Om deze evolutionaire strijd te begrijpen, moet je rekening houden met de schermutselingen van meerdere millennia tussen vleermuizen en motten. Vleermuizen zijn dol op motten: het zijn grote, voedzame voedselbronnen voor een dier dat elke nacht vrijwel zijn eigen lichaamsgewicht aan insecten kan eten. Maar omdat ze zo'n begeerde prooi zijn onder vleermuissoorten, hebben motten een hele reeks strategieën ontwikkeld om echolocatie te bestrijden. Sommige soorten motten hebben bijvoorbeeld schubben die de sonar van de vleermuis in feite "blokkeren" om detectie te voorkomen.
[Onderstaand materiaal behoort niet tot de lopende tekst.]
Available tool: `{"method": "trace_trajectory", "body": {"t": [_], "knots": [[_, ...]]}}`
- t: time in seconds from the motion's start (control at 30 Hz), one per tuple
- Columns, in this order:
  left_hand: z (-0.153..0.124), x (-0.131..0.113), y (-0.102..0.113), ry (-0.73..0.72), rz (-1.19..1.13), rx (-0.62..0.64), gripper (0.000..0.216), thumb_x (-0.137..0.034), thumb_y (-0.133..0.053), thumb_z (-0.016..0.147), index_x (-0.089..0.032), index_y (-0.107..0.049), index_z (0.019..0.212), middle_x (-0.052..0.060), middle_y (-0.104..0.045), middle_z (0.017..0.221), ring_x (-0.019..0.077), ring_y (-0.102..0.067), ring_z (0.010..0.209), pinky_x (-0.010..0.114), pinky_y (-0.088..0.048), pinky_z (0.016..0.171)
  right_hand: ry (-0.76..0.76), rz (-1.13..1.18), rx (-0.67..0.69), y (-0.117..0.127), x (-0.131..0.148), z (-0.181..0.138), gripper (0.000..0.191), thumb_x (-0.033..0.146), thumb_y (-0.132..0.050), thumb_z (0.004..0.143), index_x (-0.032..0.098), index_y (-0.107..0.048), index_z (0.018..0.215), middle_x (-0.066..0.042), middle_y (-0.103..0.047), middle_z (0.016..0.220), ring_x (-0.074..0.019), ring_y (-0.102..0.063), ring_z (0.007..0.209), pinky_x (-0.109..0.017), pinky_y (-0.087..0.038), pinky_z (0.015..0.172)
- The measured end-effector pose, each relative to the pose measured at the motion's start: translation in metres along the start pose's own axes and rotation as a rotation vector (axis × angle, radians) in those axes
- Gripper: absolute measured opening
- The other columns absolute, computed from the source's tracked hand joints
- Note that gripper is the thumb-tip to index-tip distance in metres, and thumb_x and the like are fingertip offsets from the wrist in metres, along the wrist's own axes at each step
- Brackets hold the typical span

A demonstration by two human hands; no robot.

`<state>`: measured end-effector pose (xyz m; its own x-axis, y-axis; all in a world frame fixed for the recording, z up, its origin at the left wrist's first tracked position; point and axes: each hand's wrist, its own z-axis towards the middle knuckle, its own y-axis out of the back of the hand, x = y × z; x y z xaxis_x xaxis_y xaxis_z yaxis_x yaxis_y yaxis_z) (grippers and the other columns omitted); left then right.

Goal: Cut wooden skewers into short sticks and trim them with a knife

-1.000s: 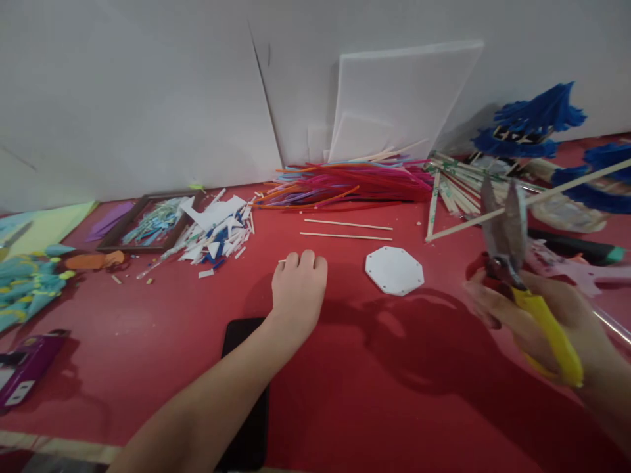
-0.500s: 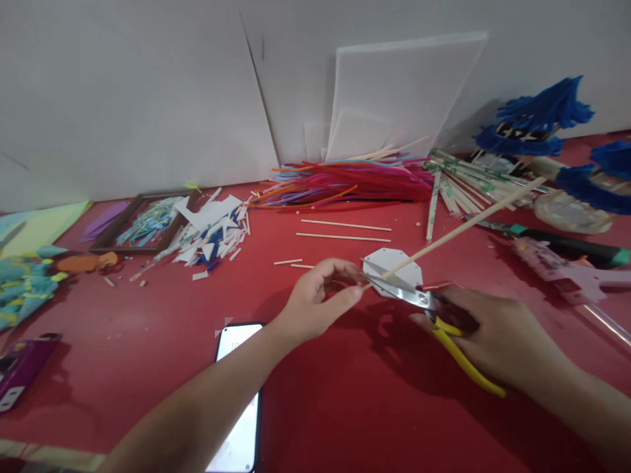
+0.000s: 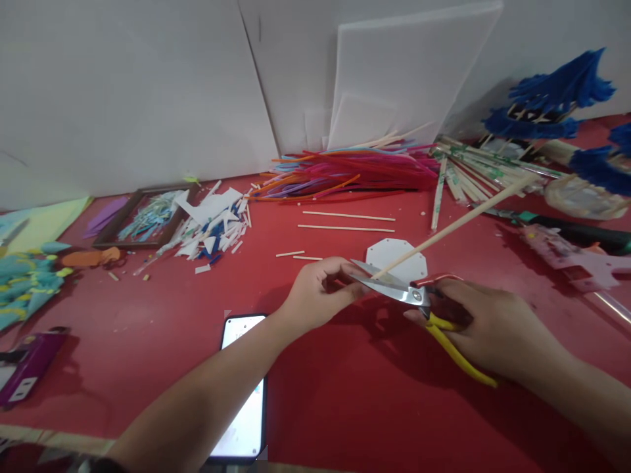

Anderen hebben oren ontwikkeld die echolocatie-echografieën kunnen detecteren, zodat de insecten kunnen vluchten voordat ze ten prooi vallen aan een naderende vleermuis.
Vleermuizen hebben deze evolutionaire tegenmaatregelen niet lichtvaardig genomen. Als reactie begonnen sommige soorten vleermuizen, zoals de Barbastelle-vleermuis, alternatieve ultrasone signalen te gebruiken, of "stealth echolocatie", die motten niet kunnen detecteren.
Het gebruik van bladeren als akoestische spiegels is de nieuwste grens in de strijd tussen vleermuizen en hun prooi. Hoewel Geipel geen motten in haar experiment gebruikte, gelooft ze dat toekomstige wetenschappers dezelfde bladspiegeltechnieken zullen ontdekken in een aantal andere vleermuissoorten, waaronder de vespertilionidefamilie van microbats die vooral bedreven zijn in het jagen op motten.

"De meeste vleermuizen zijn open voedergewassen, dus ze vangen insecten die ergens in de open lucht vliegen, " zegt Dieter Vanderelst, een onderzoeker aan de Universiteit van Cincinnati en co-auteur van de studie. Jacht in de open lucht zorgt ervoor dat echolocatie-sonars niet botsen met de omgeving.
Maar het feit dat de gewone vleermuis met grote oren een manier heeft bedacht om dit probleem te omzeilen, suggereert voor Vanderelst dat er meer verrassingen te wachten staan in de technologische strijd van de vleermuis voor suprematie over zijn prooi. "Misschien zijn er andere manieren waarop vleermuizen omgaan met de beperkingen van sonar, " zegt hij. "We kunnen uiteindelijk ander gedrag in vleermuizen vinden dat deze tekortkomingen aanpakt."
Het bestuderen van echolocatie heeft ook implicaties die verder gaan dan alleen vleermuizen: Vanderelst gelooft dat mensen kennis moeten nemen van vleermuisstrategieën terwijl we onze eigen sonarapparatuur afstemmen.
"We kunnen leren van hoe vleermuizen sonar gebruiken, bijvoorbeeld voor robotica-toepassingen of drone-toepassingen of zelfs radar-toepassingen", zegt hij. De enige vliegende zoogdieren ter wereld hebben ons nog veel te leren.